- Born: 23 August 1907 Solingen, German Empire
- Died: 8 May 1996 (aged 88) Tutzing, Germany
- Occupations: Classical cellist; Academic teacher;
- Organizations: Elly Ney Piano Trio; Berlin University of the Arts; Musikhochschule Stuttgart; Academic teacher;

= Ludwig Hoelscher =

German cellist

Ludwig Hoelscher (23 August 1907 – 8 May 1996) was a German cellist. He played internationally as a soloist, and was well known as a chamber musician, first playing from 1932 in Elly Ney's piano trio, then in the Strub Quartet and other formations. He was an important cellist of the Nazi era, playing in propaganda concerts and teaching in Berlin and Salzburg. After the World War, he taught at the Musikhochschule Stuttgart and played internationally. He played the world premieres of more than 50 compositions.

== Life ==
Born in Solingen, Hoelscher was the youngest of three children of a jeweller and amateur violinist, who wanted to form a family string quartet. Ludwig began playing the cello at age six. From the age of nine he gained experience in domestic chamber music.

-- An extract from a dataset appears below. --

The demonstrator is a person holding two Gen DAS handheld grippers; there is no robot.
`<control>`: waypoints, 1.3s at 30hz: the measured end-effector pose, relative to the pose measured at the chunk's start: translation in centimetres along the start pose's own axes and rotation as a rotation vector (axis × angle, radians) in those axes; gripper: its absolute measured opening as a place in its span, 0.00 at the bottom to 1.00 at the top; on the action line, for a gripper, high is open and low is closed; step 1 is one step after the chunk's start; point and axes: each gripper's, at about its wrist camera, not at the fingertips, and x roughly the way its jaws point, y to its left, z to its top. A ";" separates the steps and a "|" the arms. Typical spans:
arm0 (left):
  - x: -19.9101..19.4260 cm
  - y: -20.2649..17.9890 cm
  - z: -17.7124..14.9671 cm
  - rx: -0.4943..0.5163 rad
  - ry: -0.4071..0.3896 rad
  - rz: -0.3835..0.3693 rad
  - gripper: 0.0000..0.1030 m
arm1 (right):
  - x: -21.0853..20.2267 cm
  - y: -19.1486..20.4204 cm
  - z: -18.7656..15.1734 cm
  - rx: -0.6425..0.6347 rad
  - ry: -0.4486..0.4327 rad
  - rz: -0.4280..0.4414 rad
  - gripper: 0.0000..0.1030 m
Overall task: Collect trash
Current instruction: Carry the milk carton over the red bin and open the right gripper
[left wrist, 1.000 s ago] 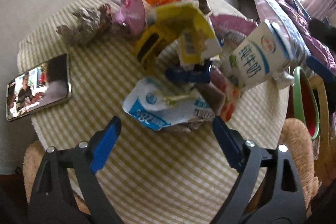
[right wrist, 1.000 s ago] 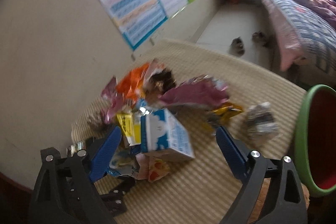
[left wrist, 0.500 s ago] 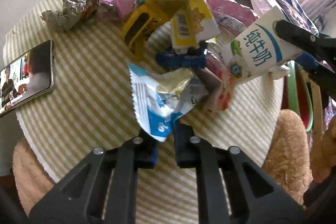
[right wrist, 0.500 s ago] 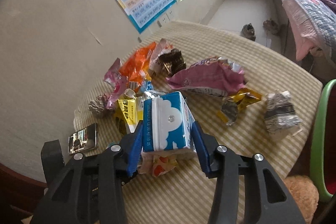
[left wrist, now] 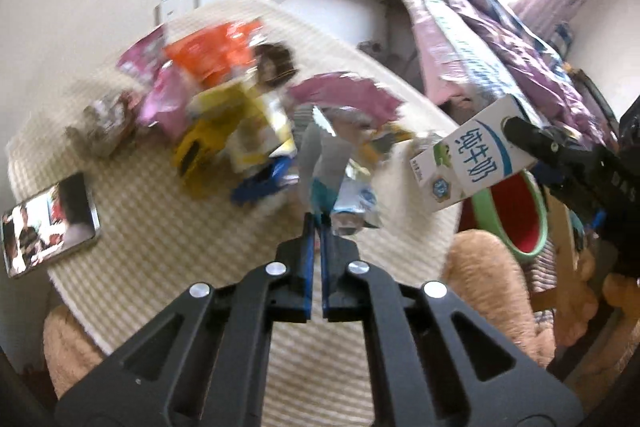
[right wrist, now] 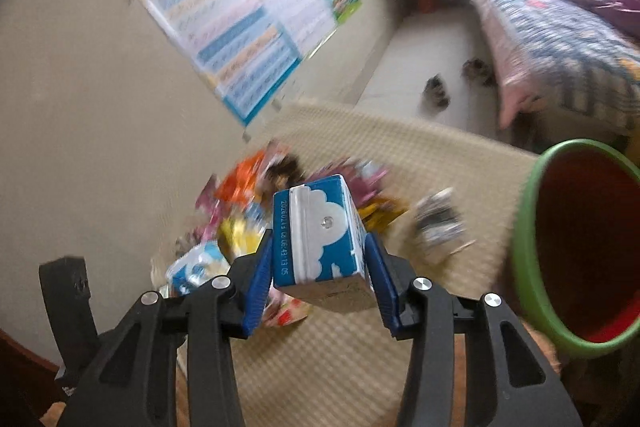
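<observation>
Left jaws: the left gripper (left wrist: 320, 223) has its blue pads drawn almost together, pinching the lower edge of a crumpled blue-and-white wrapper (left wrist: 344, 183).
Left view, wrapper: it rises from the pad tips, lifted off the striped mat (left wrist: 168, 227); blur hides its print.
Left view, trash pile: beyond the wrapper lie a yellow packet (left wrist: 216, 143), an orange bag (left wrist: 212, 55), pink wrappers (left wrist: 160, 103), a purple bag (left wrist: 348, 95) and a blue scrap (left wrist: 264, 179), all smeared by motion.
Left view, phone: a phone (left wrist: 48, 223) lies flat near the mat's left edge, well apart from the pile, its screen lit.
Left view, carton: at the right a white milk carton (left wrist: 472, 159) hangs tilted in the air, clamped by the other black gripper (left wrist: 516, 131), above the rim of the green bin (left wrist: 532, 247).
Right jaws: the right gripper (right wrist: 320, 263) stands partly closed, both blue pads pressed on the sides of the milk carton (right wrist: 320, 239).
Right view, carton: its blue-and-white top, with foil seal and a printed date, faces the camera; it is held clear of the mat (right wrist: 400, 155).
Right view, bin: the green bin (right wrist: 524, 247), red inside, stands at the right, mouth tipped toward the camera, near the carton but not under it.
Right view, pile: the blurred wrappers lie behind and left of the carton; a crumpled grey packet (right wrist: 438, 227) sits alone between pile and bin.
Right view, room: a poster (right wrist: 248, 39) hangs on the wall and a bed (right wrist: 560, 35) runs along the far right.
</observation>
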 end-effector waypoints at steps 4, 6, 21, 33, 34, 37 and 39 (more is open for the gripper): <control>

Hoelscher studied cello in Cologne, Munich, with Julius Klengel in Leipzig and with Hugo Becker in Berlin. He completed his studies with Wilhelm Lamping. In 1930 he received the highest recognition for music students. Hoelscher made his debut as a soloist in 1931 with the Berliner Philharmoniker conducted by Max Fiedler. His career began with meeting the pianist Elly Ney, who founded the Elly Ney Piano Trio in 1932 with him and violinist Wilhelm Stross. Theodor Hausmann dedicated his 1935 cello sonata, Op. 30, to Hoelscher and performed it with him. From 1934 to 1938, Hoelscher was the cellist of the Strub Quartet in Berlin.

== Career for Nazi propaganda ==
Hoelscher was one of the most important musicians of the Nazi era, which is reflected in his inclusion in the Gottbegnadeten list, published in August 1944, which set him free him from military service.

On 1 May 1937, Hoelscher became a member of the National Socialist German Workers' Party (membership number 5.156.776). Since 1 April 1937, the 29-year-old was a professor at the Berlin University of the Arts. On 29 May 1938, he was soloist in the final concert of the first Reichsmusiktage in Düsseldorf, where the Nazi propaganda exhibition on degenerate music was also shown. In the same year, Hoelscher performed at the Beethoven Days of the Hitlerjugend in Wildbad and at the cultural-political work camp of the Reichsjugendführer in Weimar and played for the "Lichtfest" in front of the staff of four industrial companies.

From 1938 Hoelscher also worked as professor at the Mozarteum in Salzburg. For the purpose of "cultural propaganda", he performed in 1942 in occupied Belgium at travelling concerts for the Wehrmacht in Antwerp, Ghent, Mechelen, Leuven, Lier and St. Niklaas. These concerts were repeated in 1943, with additional performances in Bucharest, Lemberg, Lublin and Warsaw. Only a few months before the end of the war, on 2 December 1944, he performed in Krakow with the Philharmonie des Generalgouvernements, an orchestra of Polish players founded by Hans Frank for propaganda purposes. Frank noted in his diary: "Krakow concert with Prof. Hoelscher". This concert, conducted by Hans Swarowsky, featured the premiere of Pfitzner's Krakauer Begrüßung, dedicated to Hans Frank.

== Career in post-war Germany ==
Despite membership in various Nazi organisations, besides the party also the Reichskolonialbund and the Nationalsozialistischer Altherrenbund, Hoelscher could continue his career after the Second World War. From 1954 to 1972, he was a professor at the Musikhochschule Stuttgart. Numerous concert tours took him around the world, including the first trip to Japan in 1953, where he became an honorary member of the Ueno University of Tokyo. Among many awards, he also received the honorary membership of the Beethoven House in Bonn.

Hoelscher formed a piano trio with Walter Gieseking and Gerhard Taschner. He played chamber music also with Hans Richter-Haaser, Wilhelm Kempff, Wilhelm Keilmann, Carl Seemann, Adrian Aeschbacher and Kurt Rapf. He premiered over 50 works, including compositions by Wolfgang Fortner, Hans Werner Henze, Ernst Krenek, Pfitzner, Günter Bialas, Harald Genzmer, Martin Karl Hasse, Karl Höller, Peter Jona Korn, Casimir von Pászthory, Joseph Rheinberger, Heinrich Sutermeister and Ermanno Wolf-Ferrari. He also played German premieres of works by Paul Hindemith. He made numerous recordings, some of which have also been released as CDs (Bayer Records; Hänssler Verlag; forgotten-records, France).

Hoelscher died in Tutzing at the age of 88.